Many are familiar with the most commonly known risk factors for cardiovascular disease, such as high blood pressure, high cholesterol, obesity, diabetes and history of smoking.
However, approximately one-quarter of first-time heart attack patients do not have any of these risk factors, and develop ‘silent’ coronary artery disease (CAD) with no symptoms at all.
CAD Frontiers, an international research team led by cardiologist Professor Gemma Figtree from the Faculty of Medicine and Health, is getting straight to the heart of the matter. Professor Figtree and her team are working on a new approach to heart attack prevention that does not rely on risk factors and symptoms to predict an individual’s heart attack risk.
CAD Frontiers has a vision of ‘a world without heart attacks’. They are aiming to do so by addressing the unmet clinical needs of people traditionally considered at low risk who suffer sudden death or heart attack due to undetected coronary artery disease.
The team is developing precision diagnostic tools to detect preclinical coronary artery disease early, shifting the focus from assessing risk factors to determine a person’s ‘probability’ of heart attack to precisely identifying their actual disease burden, allowing for more informed and proactive prevention and treatment decisions.
In parallel, CAD Frontiers is developing advanced pharmaceutical therapies that target such early coronary artery disease directly, to prevent it from progressing to heart attack.
“Heart attacks could virtually be eliminated if we could identify disease – including ‘silent’ coronary artery disease – early, and ‘hit it hard’ with established and emerging therapeutics,” says Professor Figtree.
“We hypothesise that previously unrecognised molecules exist in the blood that can be powerful biomarkers to inform us of the burden and activity of ‘silent’ coronary artery disease. Our overarching aim is to develop a series of blood-based coronary artery disease biomarkers to transform primary prevention of heart attack. At the same time, we will identify causal metabolic and regulatory pathways driving coronary artery disease, and therapeutic targets within these pathways.”
Known risk factors do help to predict the development of atherosclerosis (restriction of the blood flow through the coronary arteries); however, a major challenge is to target preventive therapy to the right individual at the right time.

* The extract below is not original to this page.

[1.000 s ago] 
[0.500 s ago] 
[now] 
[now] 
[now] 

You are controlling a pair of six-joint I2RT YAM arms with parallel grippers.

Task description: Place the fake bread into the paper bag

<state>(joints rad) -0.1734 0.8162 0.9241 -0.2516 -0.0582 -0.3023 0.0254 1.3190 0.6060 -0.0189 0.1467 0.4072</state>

“While traditional risk factors help to predict events, it is difficult to motivate patients to commit to lifelong drugs based on the probability of suffering a heart attack without knowing that they are susceptible or already have asymptomatic coronary artery disease,” says Professor Figtree.
“In fact, a substantial proportion (14–27 percent) of heart attack patients have developed their atherosclerosis silently over many years in the absence of apparent risk factors. There is clearly more at play.”
Early detection at individual level of the actual presence of plaque in the arteries – the causal factor in heart attack – would be a precision-focused approach, and one with flow-on implications for subsequent treatment decisions.
“Most drugs currently used for coronary artery disease and heart attack prevention target the modifiable risk factors, such as statins (which target cholesterol) and angiotensin-converting enzyme inhibitors (which target blood pressure),” says Professor Figtree.
“However, individual susceptibility or resilience to developing atherosclerosis against a particular ‘load’ of risk factors is poorly understood.”
CAD Frontiers is uniquely positioned to make a major contribution to improving cardiovascular health, reducing premature cardiovascular death and human suffering, increasing productivity and reducing direct healthcare costs.
CAD Frontiers’ drug development program takes a novel approach, incorporating the relevant expertise, resources and partners to advance and share new knowledge regarding causal factors of coronary artery disease, identify diagnostic targets, and develop new treatments through to commercialisation – traversing what Professor Figtree describes as “the complete translational pathway from patient bedside to the bench and back again”.
“We hypothesise that, by applying strategies informed by factors driving individual susceptibility as well as resilience to coronary artery disease, we will continue to discover and translate new therapeutic pathways and drugs with relevance to all individuals at risk of heart attack and sudden death.
“The new armoury of drugs for treating coronary artery disease emerging from and accelerated by this program will result in improved heart health for all Australians and, by extension, all global citizens, as well as building capacity for the next generation of Australian cardiovascular researchers and the Australian med-tech ecosystem.
“Australia already has a well-deserved reputation for the quality of its health and medical research. CAD Frontiers is uniquely positioned to make a major contribution to improving cardiovascular health, reducing premature cardiovascular death and human suffering, increasing productivity and reducing direct healthcare costs.”
The University of Sydney is a founding partner of CAD Frontiers and has contributed significant support towards the first stage of its research program and will continue to extend its support to the next stage. This includes generous contributions through the University’s core research facilities and its Cardiovascular Initiative; philanthropic support; bioinformatics capacity building and linkage to the translational omics and bioinformatics hub within the Charles Perkins Centre’s integrative systems and modelling theme and the Faculty of Science’s Centre of Precision Data Science; commercialisation strategy; and significant contributions from academic and professional staff.